CINE › “LUCES ROJAS”, DE CEDRIC KAHN
En la ruta de la mano con Simenon
Por Luciano Monteagudo
El director francés Cédric Kahn no les tiene miedo a las grandes firmas. Hace un tiempo ya se había animado, en L’ennui (1998), con la que quizá sea la novela más famosa del italiano Alberto Moravia, El aburrimiento. Y no le había ido nada mal en el intento: un pulso narrativo propio y un ojo muy particular para la elección de actores llamaron la atención sobre su nombre. Ahora, con Luces rojas, Kahn se sumerge en el mundo del belga Georges Simenon, toda una institución en Francia y, como tal, un autor de quien el cine ha hecho uso y abuso. Y a quien quizá sólo le había hecho justicia Claude Chabrol, un cineasta muy en sintonía con los temas y los paisajes del escritor y que se lució particularmente con sus magníficas versiones de Los fantasmas del sombrerero y Betty.

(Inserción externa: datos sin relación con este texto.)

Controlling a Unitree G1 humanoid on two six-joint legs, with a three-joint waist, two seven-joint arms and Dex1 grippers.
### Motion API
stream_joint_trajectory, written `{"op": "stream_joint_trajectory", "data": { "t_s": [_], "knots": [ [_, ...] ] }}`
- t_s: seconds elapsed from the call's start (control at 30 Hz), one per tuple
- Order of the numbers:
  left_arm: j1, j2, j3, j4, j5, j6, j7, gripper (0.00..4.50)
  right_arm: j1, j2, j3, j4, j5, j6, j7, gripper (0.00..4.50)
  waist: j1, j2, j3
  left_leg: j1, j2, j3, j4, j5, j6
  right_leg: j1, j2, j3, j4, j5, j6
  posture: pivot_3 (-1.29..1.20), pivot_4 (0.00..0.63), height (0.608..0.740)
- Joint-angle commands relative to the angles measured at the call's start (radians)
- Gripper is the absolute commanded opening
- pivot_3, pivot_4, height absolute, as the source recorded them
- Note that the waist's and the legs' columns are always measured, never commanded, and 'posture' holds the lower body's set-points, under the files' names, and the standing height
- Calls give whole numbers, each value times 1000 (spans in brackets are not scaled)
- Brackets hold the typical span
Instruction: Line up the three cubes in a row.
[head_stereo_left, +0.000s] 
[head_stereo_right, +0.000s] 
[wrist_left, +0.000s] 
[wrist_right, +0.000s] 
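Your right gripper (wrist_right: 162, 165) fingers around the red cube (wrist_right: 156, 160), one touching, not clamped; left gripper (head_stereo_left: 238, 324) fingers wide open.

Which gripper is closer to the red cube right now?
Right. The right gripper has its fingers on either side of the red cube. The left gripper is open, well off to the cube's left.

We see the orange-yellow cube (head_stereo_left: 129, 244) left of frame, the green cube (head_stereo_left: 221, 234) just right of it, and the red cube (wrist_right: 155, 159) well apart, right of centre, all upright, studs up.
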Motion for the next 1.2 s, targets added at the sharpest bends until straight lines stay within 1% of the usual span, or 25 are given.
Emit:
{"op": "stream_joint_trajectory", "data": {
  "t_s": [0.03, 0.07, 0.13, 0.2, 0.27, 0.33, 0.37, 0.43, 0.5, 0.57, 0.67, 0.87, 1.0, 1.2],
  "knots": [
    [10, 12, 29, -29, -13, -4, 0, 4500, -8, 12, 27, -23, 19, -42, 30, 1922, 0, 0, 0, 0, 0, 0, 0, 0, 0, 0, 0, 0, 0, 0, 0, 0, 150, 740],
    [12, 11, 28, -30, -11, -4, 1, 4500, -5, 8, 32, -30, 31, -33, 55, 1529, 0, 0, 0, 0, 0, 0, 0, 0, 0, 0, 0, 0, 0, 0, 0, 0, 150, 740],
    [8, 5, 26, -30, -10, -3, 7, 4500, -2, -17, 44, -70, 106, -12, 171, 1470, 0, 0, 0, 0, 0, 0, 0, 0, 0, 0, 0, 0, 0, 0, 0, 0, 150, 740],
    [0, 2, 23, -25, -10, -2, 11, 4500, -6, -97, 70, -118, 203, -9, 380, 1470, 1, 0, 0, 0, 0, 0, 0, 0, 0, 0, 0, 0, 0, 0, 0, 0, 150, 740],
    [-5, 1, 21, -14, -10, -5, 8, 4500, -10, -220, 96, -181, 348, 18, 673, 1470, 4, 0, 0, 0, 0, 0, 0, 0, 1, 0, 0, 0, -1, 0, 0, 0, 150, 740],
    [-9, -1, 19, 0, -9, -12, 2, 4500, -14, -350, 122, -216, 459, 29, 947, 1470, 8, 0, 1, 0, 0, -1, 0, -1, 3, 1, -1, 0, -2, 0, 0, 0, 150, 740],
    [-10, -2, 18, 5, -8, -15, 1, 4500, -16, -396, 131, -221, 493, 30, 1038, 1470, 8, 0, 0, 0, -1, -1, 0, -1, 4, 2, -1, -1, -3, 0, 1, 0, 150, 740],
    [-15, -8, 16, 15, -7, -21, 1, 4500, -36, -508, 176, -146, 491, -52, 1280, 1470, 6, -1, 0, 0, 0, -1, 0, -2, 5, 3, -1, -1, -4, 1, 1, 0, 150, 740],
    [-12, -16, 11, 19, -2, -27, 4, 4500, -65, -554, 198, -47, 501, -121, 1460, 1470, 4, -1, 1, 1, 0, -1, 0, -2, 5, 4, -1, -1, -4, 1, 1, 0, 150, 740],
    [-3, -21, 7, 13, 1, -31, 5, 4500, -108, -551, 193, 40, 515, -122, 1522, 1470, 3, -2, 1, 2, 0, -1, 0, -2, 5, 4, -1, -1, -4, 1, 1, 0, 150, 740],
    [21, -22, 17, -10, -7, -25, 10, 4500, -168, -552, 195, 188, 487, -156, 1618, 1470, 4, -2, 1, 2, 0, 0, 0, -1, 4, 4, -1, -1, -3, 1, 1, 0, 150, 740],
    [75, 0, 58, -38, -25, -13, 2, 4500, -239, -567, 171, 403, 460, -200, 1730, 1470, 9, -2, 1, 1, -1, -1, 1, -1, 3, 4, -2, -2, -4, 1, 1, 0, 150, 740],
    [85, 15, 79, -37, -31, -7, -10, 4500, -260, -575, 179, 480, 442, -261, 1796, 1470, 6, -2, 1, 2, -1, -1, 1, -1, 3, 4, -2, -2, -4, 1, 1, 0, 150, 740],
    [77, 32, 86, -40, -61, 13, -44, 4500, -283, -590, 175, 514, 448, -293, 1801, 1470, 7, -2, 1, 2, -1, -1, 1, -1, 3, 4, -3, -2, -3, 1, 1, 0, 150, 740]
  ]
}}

Sin alcanzar esas alturas de ironía y vitriolo, se diría que Luces rojas es una película fiel al espíritu de Simenon, aunque haya trasladado la acción de la novela (de 1953) a nuestros días. Esa pequeña burguesía harta de sí misma, gris, mediocre, abotagada, que tantas veces aflora en los textos del famoso creador del inspector Maigret, se reconoce aquí inmediatamente en la figura de Antoine (Jean-Pierre Darroussin), un hombre pequeño, irascible. Ya mientras espera que aparezca su mujer, Antoine aprovecha que el sol hace estragos en el verano parisiense para apurarse tres cervezas al hilo, como si fueran vasos de agua. Y cuando llega Hélène (Carole Bouquet), Antoine parece más pequeño aún, incluso resentido de la superioridad de su mujer, una abogada exitosa y de una elegancia innata a la que él, obviamente, no está siquiera en condiciones de igualar.
Justo ese día en el que el tráfico parece arder más que el pavimento, el matrimonio tiene previsto subirse al auto para dirigirse al sur, a buscar a sus hijos a una colonia de vacaciones. Y la cabina se convierte en una olla a presión, en la que la relación ya de por sí tirante de la pareja va llegando a su punto de ebullición. Para echar más combustible a la situación, Antoine, en cada oportunidad que se le presenta, no para de tomar –lo que sea: whisky, cognac, más cerveza– quizá para sobrellevar ese viaje que él mismo ha vuelto infernal o simplemente como una mera pulsión autodestructiva, como si quisiera estrellar a su mujer y a sí mismo en la próxima curva. La súbita desaparición de Hélène en uno de los altos en la ruta no hace sino potenciar aún más la furia de Antoine, que recoge en el camino a un extraño que quizá ya se cruzó en el camino de su esposa.
Con un estilo límpido, seco, preciso, Cédric Kahn va pintando el cuadro de situación con pinceladas cada vez más oscuras. El abrasador sol del comienzo, la luz incómoda y cegadora que baña el tramo inicial del viaje va dejando lugar a sombras cada vez más pronunciadas, como si el de Antoine fuera el largo viaje de un día hacia la noche. Es más, se podría pensar incluso en una frontera imprecisa, un punto de inflexión a partir del cual la realidad áspera y tangible de la ruta cede ante una sensación de pesadilla creciente, un puro espacio mental. Esa angustia, esa soledad, ese vacío es lo que mejor transmite el film de Kahn, que encuentra en Darroussin un aliado inmejorable, un actor capaz de estar todo el tiempo en cámara y, sin embargo, parecer casi transparente.
7-LUCES ROJAS
(Feux rouges) Francia, 2004.
Dirección: Cédric Kahn.
Guión: Cédric Kahn, Laurence Ferreira-Barbosa y Gilles Marchand, basado en una novela de Georges Simenon.
Fotografía: Patrick Blossier.
Música: Claude Debussy.
Intérpretes: Jean-Pierre Darroussin, Carole Bouquet, Vincente Deniard, Charline Paul, Jean-Pierre Gos.